Start of Data section

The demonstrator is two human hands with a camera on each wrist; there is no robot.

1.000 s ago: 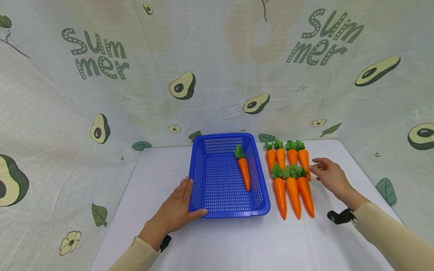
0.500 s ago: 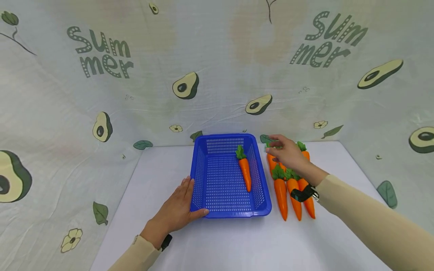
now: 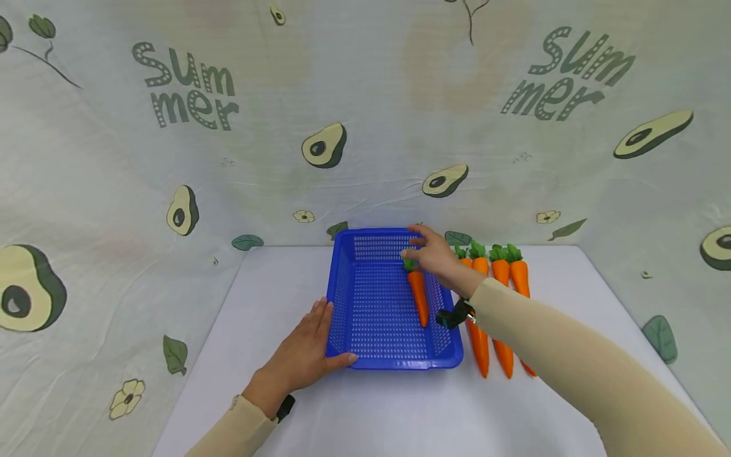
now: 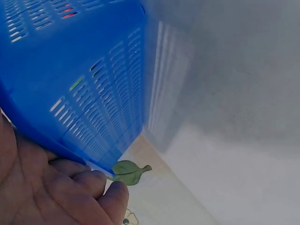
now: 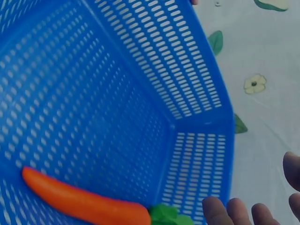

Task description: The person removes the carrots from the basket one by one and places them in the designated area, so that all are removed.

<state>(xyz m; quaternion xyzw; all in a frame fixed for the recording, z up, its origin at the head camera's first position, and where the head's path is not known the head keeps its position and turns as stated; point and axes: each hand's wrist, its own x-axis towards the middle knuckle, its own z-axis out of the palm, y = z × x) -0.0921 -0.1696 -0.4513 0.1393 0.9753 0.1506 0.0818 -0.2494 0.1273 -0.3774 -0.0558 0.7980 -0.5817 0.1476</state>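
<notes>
The blue basket (image 3: 377, 304) sits on the white tabletop (image 3: 400, 406), and everything else is easiest to place off that. The left hand (image 3: 305, 355) is pressed against the basket's near left corner, fingers (image 4: 101, 187) lying along the outside wall and the thumb hooked along the front edge, so it's gripping that corner. The right hand (image 3: 436, 257) hangs over the far right part of the basket, right above the leafy top of the carrot in the basket (image 3: 419, 297). Its fingers (image 5: 234, 211) are spread and relaxed, not holding anything; I honestly can't tell if they're touching the green leaves or just above them. That carrot lies along the basket's right inner wall, leaves toward the far end and tip toward the near end.

Just outside the basket's right wall are the rest of the carrots (image 3: 502, 279), lined up side by side on the tabletop, leaves pointing away from the person, partly hidden by the right sleeve (image 3: 559, 362). Behind the basket hangs an avocado-print backdrop (image 3: 320, 146).
</notes>
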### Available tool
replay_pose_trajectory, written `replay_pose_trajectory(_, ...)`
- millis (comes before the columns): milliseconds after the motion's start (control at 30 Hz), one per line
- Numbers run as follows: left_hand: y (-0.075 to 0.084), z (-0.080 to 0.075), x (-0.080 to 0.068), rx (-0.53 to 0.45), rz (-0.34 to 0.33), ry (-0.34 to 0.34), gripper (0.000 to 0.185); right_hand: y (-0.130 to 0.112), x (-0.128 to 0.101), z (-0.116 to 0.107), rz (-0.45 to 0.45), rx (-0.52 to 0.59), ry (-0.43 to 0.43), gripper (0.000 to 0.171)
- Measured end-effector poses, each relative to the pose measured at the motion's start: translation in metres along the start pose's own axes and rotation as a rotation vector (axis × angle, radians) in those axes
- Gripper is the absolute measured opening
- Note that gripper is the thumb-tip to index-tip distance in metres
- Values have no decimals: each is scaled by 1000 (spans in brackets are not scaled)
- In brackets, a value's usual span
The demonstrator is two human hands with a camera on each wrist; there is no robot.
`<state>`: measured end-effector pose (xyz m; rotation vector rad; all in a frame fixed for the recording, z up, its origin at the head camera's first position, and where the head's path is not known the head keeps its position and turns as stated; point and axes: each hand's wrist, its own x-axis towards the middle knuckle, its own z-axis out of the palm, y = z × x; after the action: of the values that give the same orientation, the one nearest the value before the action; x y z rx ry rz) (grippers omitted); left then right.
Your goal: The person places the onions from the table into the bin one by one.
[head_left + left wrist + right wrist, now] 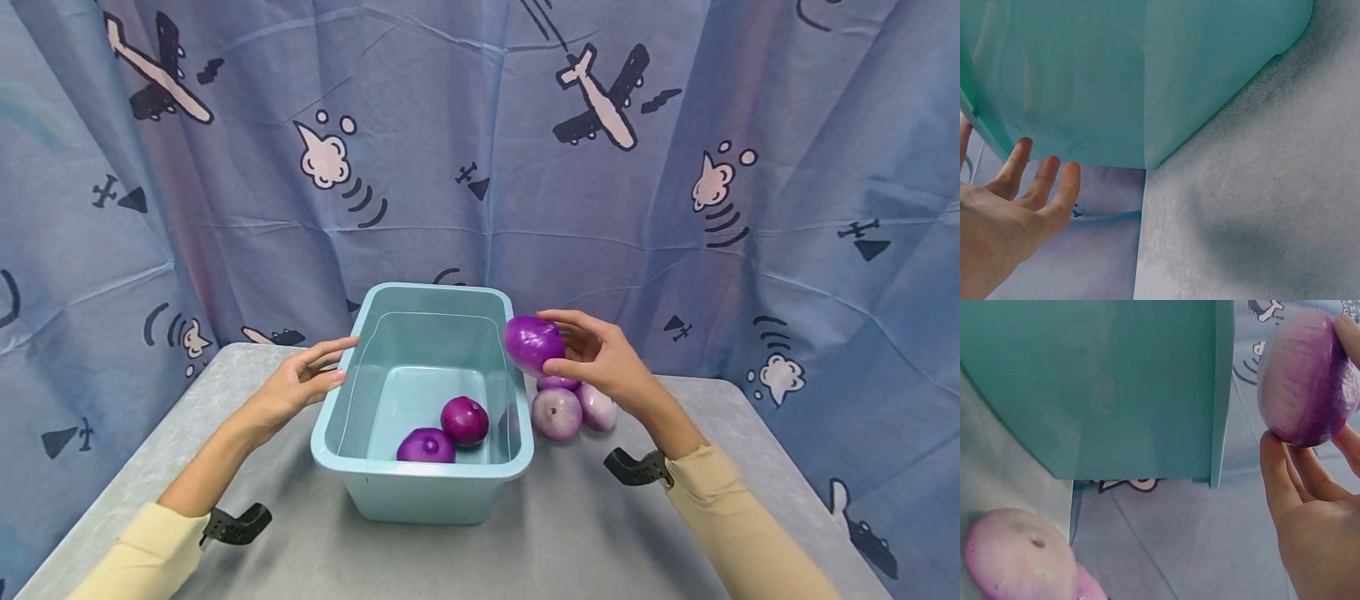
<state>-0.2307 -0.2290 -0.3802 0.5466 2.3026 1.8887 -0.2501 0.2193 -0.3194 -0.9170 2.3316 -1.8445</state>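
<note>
The right hand (607,362) pinches a purple onion (533,343) between thumb and curled fingers, in the air just over the right rim of the teal tub (420,479) near its far right corner. The onion's long axis lies roughly level, one end pointing into the tub. The left hand (300,385) lies open, fingers straight against the tub's left wall. Two onions (450,432) rest inside by the near wall; three more (572,407) sit on the table (570,533) beside the right wall.

A staged recording booth: an airplane-print curtain (480,167) encloses a grey table (570,533).
</note>
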Motion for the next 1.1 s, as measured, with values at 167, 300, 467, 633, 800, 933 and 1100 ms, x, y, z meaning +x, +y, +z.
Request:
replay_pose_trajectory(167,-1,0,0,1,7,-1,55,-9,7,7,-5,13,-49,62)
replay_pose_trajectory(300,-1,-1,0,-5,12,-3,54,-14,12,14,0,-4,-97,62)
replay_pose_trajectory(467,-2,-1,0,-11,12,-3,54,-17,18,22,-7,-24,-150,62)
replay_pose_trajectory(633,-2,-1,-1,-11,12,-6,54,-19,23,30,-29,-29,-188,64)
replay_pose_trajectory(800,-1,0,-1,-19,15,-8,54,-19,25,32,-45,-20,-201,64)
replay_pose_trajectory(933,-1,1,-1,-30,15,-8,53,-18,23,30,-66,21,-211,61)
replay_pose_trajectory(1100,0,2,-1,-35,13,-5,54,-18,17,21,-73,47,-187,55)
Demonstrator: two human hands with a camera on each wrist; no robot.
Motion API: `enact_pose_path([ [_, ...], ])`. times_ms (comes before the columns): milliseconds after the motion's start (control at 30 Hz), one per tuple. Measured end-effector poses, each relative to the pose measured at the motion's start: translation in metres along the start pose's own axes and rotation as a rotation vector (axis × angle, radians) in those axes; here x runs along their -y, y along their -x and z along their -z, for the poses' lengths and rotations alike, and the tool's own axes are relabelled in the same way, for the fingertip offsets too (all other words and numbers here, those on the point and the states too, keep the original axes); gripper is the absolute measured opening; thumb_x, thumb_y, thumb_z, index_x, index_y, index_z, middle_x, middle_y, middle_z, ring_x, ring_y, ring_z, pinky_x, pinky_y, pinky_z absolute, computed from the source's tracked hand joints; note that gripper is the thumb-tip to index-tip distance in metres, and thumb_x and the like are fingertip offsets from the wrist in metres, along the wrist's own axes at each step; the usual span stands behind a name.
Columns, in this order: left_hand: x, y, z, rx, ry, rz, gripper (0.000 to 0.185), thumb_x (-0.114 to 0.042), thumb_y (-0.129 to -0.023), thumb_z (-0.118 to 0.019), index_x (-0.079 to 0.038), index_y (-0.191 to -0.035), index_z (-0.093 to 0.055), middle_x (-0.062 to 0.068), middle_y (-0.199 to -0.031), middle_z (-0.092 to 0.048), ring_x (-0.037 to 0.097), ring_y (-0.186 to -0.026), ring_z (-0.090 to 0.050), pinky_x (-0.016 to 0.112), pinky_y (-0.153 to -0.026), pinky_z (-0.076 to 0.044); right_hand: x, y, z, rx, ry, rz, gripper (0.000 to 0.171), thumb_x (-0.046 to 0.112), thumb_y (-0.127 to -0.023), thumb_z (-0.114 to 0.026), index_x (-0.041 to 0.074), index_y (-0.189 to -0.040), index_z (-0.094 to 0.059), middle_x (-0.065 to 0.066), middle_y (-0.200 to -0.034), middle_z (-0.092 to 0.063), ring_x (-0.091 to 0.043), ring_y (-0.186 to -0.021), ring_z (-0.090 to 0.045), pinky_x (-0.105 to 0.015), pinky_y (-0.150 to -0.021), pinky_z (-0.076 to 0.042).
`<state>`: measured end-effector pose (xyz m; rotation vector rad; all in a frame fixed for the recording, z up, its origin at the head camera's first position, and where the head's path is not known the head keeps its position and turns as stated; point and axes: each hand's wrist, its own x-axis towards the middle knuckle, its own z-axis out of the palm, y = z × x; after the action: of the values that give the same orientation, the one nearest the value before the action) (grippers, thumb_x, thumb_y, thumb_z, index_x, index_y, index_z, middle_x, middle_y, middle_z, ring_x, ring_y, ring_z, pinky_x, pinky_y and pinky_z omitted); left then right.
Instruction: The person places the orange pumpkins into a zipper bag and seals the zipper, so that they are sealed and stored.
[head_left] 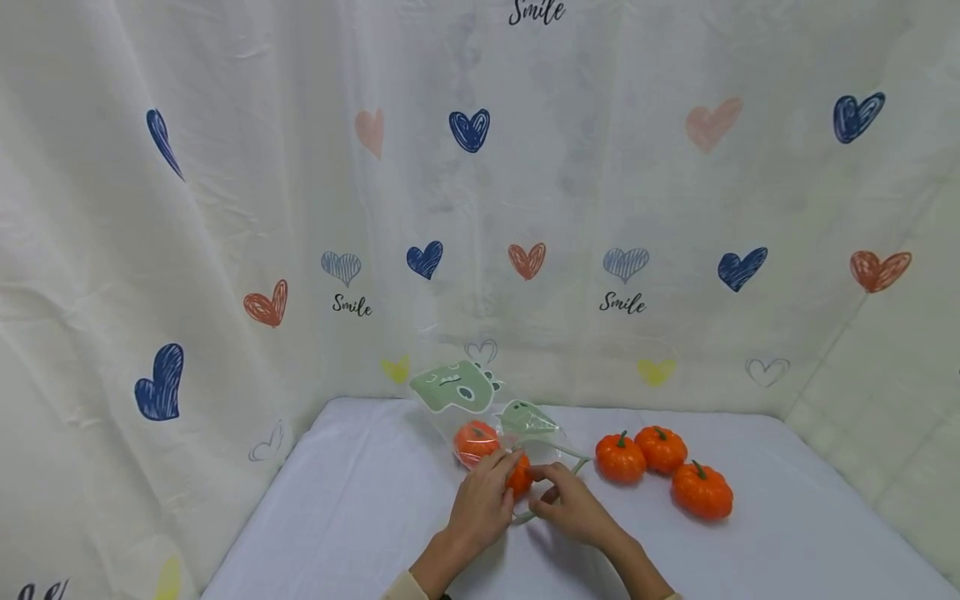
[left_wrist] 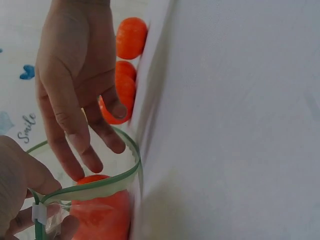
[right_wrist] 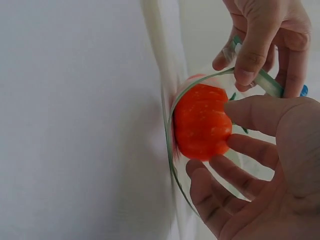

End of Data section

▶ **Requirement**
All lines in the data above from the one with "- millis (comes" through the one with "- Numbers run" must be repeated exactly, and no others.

▶ **Output**
- millis (comes before the columns): milliseconds after the motion's start (control at 30 Hz), one per line
- Numbers run as follows: left_hand: y (-0.075 to 0.084), z (-0.080 to 0.075), x (-0.080 to 0.068), rx (-0.53 to 0.45), rz (-0.34 to 0.33), ry (-0.34 to 0.34), gripper (0.000 to 0.185); right_hand: y (-0.130 to 0.112), x (-0.128 to 0.101), z (-0.116 to 0.107), rz (-0.45 to 0.45), rx (-0.52 to 0.59), ry (-0.43 to 0.43), gripper (0.000 to 0.171)

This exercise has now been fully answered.